Jim Palette - Lutz

12. Lutz, de Jim Palette, éditions Exils, 90p, 2021, 12€, chronique 2

Aloïs Lutz, jeune patineur autrichien a créé, au début du vingtième siècle, une figure artistique nouvelle, aussi légère, fugace et fluide qu’une barbe à papa.

Elle s’est réalisée comme malgré lui, hommage à son corps défendant mais tournoyant sur un habile déclic d’un patin sur la glace pour créer la pirouette insensée « Un saut assisté d’un rebord externe avec une révolution vers le bord extérieur arrière de l’autre pied ». 

Ce n’est que longtemps après son décès brutal à 22 ans que cette gestuelle gracieuse, complexe, a été homologuée et intégrée dans les compétitions de glace. On parle aujourd’hui de double, ou de triple lutz.

Jim Palette entreprend dans ce livre de faire ressentir la genèse possible et l’approche du patineur Lutz, si oublié qu’on pourrait même douter d’une existence autre que fictionnelle.

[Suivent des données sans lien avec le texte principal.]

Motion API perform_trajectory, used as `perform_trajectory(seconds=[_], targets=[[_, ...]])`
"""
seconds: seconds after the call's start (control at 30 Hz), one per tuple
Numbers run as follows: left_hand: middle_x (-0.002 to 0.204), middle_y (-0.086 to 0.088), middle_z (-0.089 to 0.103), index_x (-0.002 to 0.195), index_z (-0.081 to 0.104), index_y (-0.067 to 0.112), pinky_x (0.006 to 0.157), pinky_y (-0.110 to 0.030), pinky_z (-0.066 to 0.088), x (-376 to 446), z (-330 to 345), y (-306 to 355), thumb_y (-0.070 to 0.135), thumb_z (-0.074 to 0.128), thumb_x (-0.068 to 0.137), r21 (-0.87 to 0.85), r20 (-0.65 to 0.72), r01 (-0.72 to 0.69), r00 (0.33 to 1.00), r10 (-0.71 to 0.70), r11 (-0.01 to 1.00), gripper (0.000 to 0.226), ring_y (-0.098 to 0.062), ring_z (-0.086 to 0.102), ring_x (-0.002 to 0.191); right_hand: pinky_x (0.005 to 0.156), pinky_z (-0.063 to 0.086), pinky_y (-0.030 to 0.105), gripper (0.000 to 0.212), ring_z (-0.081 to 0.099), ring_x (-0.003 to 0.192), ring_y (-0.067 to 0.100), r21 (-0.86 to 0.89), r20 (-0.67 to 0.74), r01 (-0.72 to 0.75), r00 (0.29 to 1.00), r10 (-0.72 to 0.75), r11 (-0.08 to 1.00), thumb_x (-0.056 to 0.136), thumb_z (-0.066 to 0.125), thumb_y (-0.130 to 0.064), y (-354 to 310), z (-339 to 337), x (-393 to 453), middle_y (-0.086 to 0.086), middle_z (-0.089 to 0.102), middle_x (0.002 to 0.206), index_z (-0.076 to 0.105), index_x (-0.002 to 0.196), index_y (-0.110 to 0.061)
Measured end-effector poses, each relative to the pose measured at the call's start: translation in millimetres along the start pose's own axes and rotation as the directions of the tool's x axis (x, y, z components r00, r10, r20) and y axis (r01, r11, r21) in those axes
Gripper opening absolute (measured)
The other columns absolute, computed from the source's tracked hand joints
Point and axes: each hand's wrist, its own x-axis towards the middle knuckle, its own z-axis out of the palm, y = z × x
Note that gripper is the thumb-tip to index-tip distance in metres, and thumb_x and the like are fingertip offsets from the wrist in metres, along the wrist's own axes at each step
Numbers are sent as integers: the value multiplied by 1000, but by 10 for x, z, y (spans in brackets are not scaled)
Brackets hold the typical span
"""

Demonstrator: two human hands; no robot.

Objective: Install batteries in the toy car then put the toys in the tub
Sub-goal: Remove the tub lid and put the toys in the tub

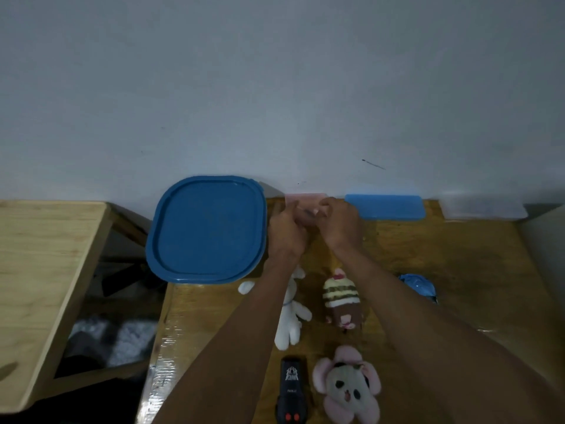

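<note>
My left hand (286, 229) and my right hand (339, 221) meet at the back of the wooden table (458, 270), fingers curled on a small translucent pink box (305, 197) by the wall. What lies between the fingertips is blurred. The tub, closed with a blue lid (208, 228), stands just left of my hands. A black toy car (292, 390) lies at the near edge under my left forearm. A white plush bunny (292, 316), a striped cake plush (339, 298) and a pink flower plush (347, 384) lie between my arms.
A flat blue case (385, 206) and a clear plastic box (483, 209) sit against the wall to the right. A crumpled blue item (419, 286) lies right of my right arm. A lighter wooden table (46, 270) stands to the left across a gap.
</note>
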Motion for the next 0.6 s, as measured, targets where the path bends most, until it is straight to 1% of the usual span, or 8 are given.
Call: perform_trajectory(seconds=[0.07,0.1,0.2,0.27,0.33,0.43,0.53,0.6], targets=[[126,-10,65,129,64,14,95,-30,48,-64,-172,78,-1,59,86,-26,-70,-49,996,47,998,45,-25,63,109,74,45,22,25,65,100,20,59,-49,-11,999,14,998,97,62,-29,-138,-94,-52,2,70,112,67,120,-22],[123,-9,68,131,63,15,96,-33,51,-84,-263,95,2,59,89,-66,-102,-66,993,59,996,44,-23,64,107,74,48,22,23,66,99,20,96,-64,-10,998,16,995,97,62,-27,-215,-128,-74,1,71,112,67,120,-23],[95,3,74,126,66,21,80,-33,60,-177,-631,173,12,58,96,-278,-156,-102,986,60,955,32,-9,69,85,81,57,27,20,69,95,18,185,-76,7,997,7,983,96,63,-28,-492,-188,-145,-1,74,108,66,116,-27],[91,9,72,123,68,21,76,-27,60,-217,-912,166,17,60,97,-314,-225,-130,973,59,940,27,-3,68,82,76,56,25,21,70,90,16,190,-37,27,999,-21,981,95,65,-30,-706,-193,-220,-3,75,104,66,116,-27],[97,4,73,121,70,19,77,-31,59,-229,-1155,41,22,60,97,-212,-335,-150,939,73,966,25,-9,68,88,73,55,25,22,69,89,15,204,35,51,998,-59,978,95,65,-28,-875,-127,-318,-3,74,103,66,117,-26],[117,-12,68,123,68,15,87,-43,52,-195,-1432,-353,26,61,97,17,-418,-20,908,26,1000,29,-30,59,109,78,59,34,24,68,91,18,216,127,38,990,-66,976,93,66,-29,-1045,35,-494,-2,73,103,66,116,-23],[135,-13,56,132,62,23,99,-52,44,-207,-1704,-786,31,60,97,231,-381,210,918,-110,950,36,-38,48,121,76,58,33,36,67,92,18,174,115,31,992,-51,984,88,73,-38,-1135,227,-608,-3,69,106,63,119,-23],[142,-13,51,137,58,28,104,-54,40,-193,-1842,-1029,30,59,98,275,-339,321,914,-221,906,40,-40,44,127,79,58,37,41,66,97,20,156,95,28,995,-43,987,86,75,-37,-1178,324,-641,-2,66,113,60,122,-23]])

Car c’est bien par des formes possibles, enchevêtrées, joyeuses, improbables qui tournent que Jim Palette aborde l’indescriptible mouvement de Lutz dans le monde.

Rien de bien connu à son sujet… ce qui permet à l’auteur de décrire le contexte qui permet à Lutz de prendre son envol quasi-angélique. Il tourne autour du jeune patineur tel le vent fouetté par les billes de glace que déplace le saut en se réalisant.

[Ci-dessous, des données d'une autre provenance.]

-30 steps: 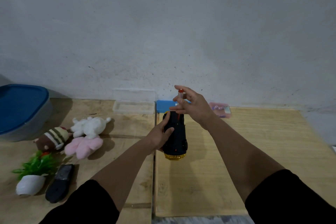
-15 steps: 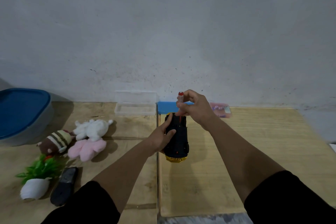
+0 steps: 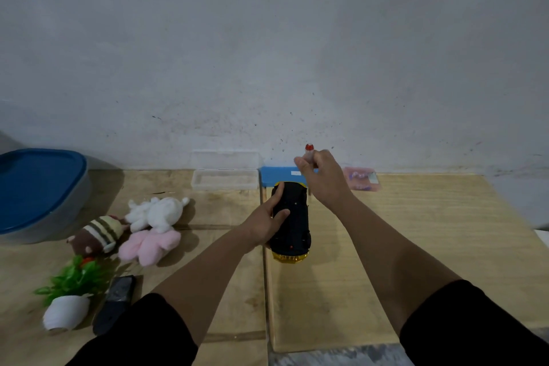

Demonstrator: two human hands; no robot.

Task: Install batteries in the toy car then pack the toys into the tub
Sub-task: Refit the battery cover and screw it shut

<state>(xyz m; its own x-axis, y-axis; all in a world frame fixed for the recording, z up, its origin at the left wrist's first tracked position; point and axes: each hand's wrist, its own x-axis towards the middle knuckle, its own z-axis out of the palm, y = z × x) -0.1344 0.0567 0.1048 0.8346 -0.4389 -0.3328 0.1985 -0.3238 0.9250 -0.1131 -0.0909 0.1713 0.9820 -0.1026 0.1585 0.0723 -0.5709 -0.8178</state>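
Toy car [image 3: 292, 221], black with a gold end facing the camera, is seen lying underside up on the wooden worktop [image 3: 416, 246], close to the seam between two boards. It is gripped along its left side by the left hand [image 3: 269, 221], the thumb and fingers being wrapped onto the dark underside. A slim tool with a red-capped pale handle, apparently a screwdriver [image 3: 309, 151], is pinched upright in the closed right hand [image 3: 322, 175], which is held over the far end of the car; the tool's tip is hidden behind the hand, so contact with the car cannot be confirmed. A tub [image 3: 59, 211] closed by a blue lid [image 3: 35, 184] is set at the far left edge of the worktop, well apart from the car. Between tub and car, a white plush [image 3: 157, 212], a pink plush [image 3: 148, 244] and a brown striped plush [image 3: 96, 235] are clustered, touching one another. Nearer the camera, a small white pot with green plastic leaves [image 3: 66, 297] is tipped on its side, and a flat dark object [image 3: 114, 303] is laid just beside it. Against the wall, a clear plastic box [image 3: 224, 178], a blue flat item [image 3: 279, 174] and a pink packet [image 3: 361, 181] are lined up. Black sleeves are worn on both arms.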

En courtes scènes qui se succèdent, il approche la forme du saut improbable. Jim Palette décompose la figure par touches sculptées dans des mots, certes écrits, mais d’abord peints par impressions pulsées.

Des miniatures (ou trouvailles) superbes, le tout étant destructuré avec une logique personnelle :

« – l’auberge du milieu-de-la-route 

– l’hôtel de la pensée 

– ce qui m’amène ici c’est un pas 

– les fleurs des champs semblent toujours entretenir un dialogue avec le vent 

– les saisons de la pensée 

– il arrive que certaines créations effacent leur auteur ».

Une grande poésie dans ce récit décalé, hors de toute chronologie, avec une féérie d’images, c’est tout bonnement merveilleux et allègre.

Il est certain que Jim Palette s’attache moins à la matière littéraire qu’à sa forme possible, à sa potentialité allusive et donc non descriptive. C’est en cela que le court récit décousu, et presque incongru parfois, nous laisse en attente de ce qui n’arrive pas… car les mots dérivent en forme plastique. C’est l’originalité du texte et sa force de nous laisser sur notre faim pour suggérer l’effacement par effondrement du contenu. Tout un programme dont la figure de Lutz est l’artisan, à l’insu de son plein gré.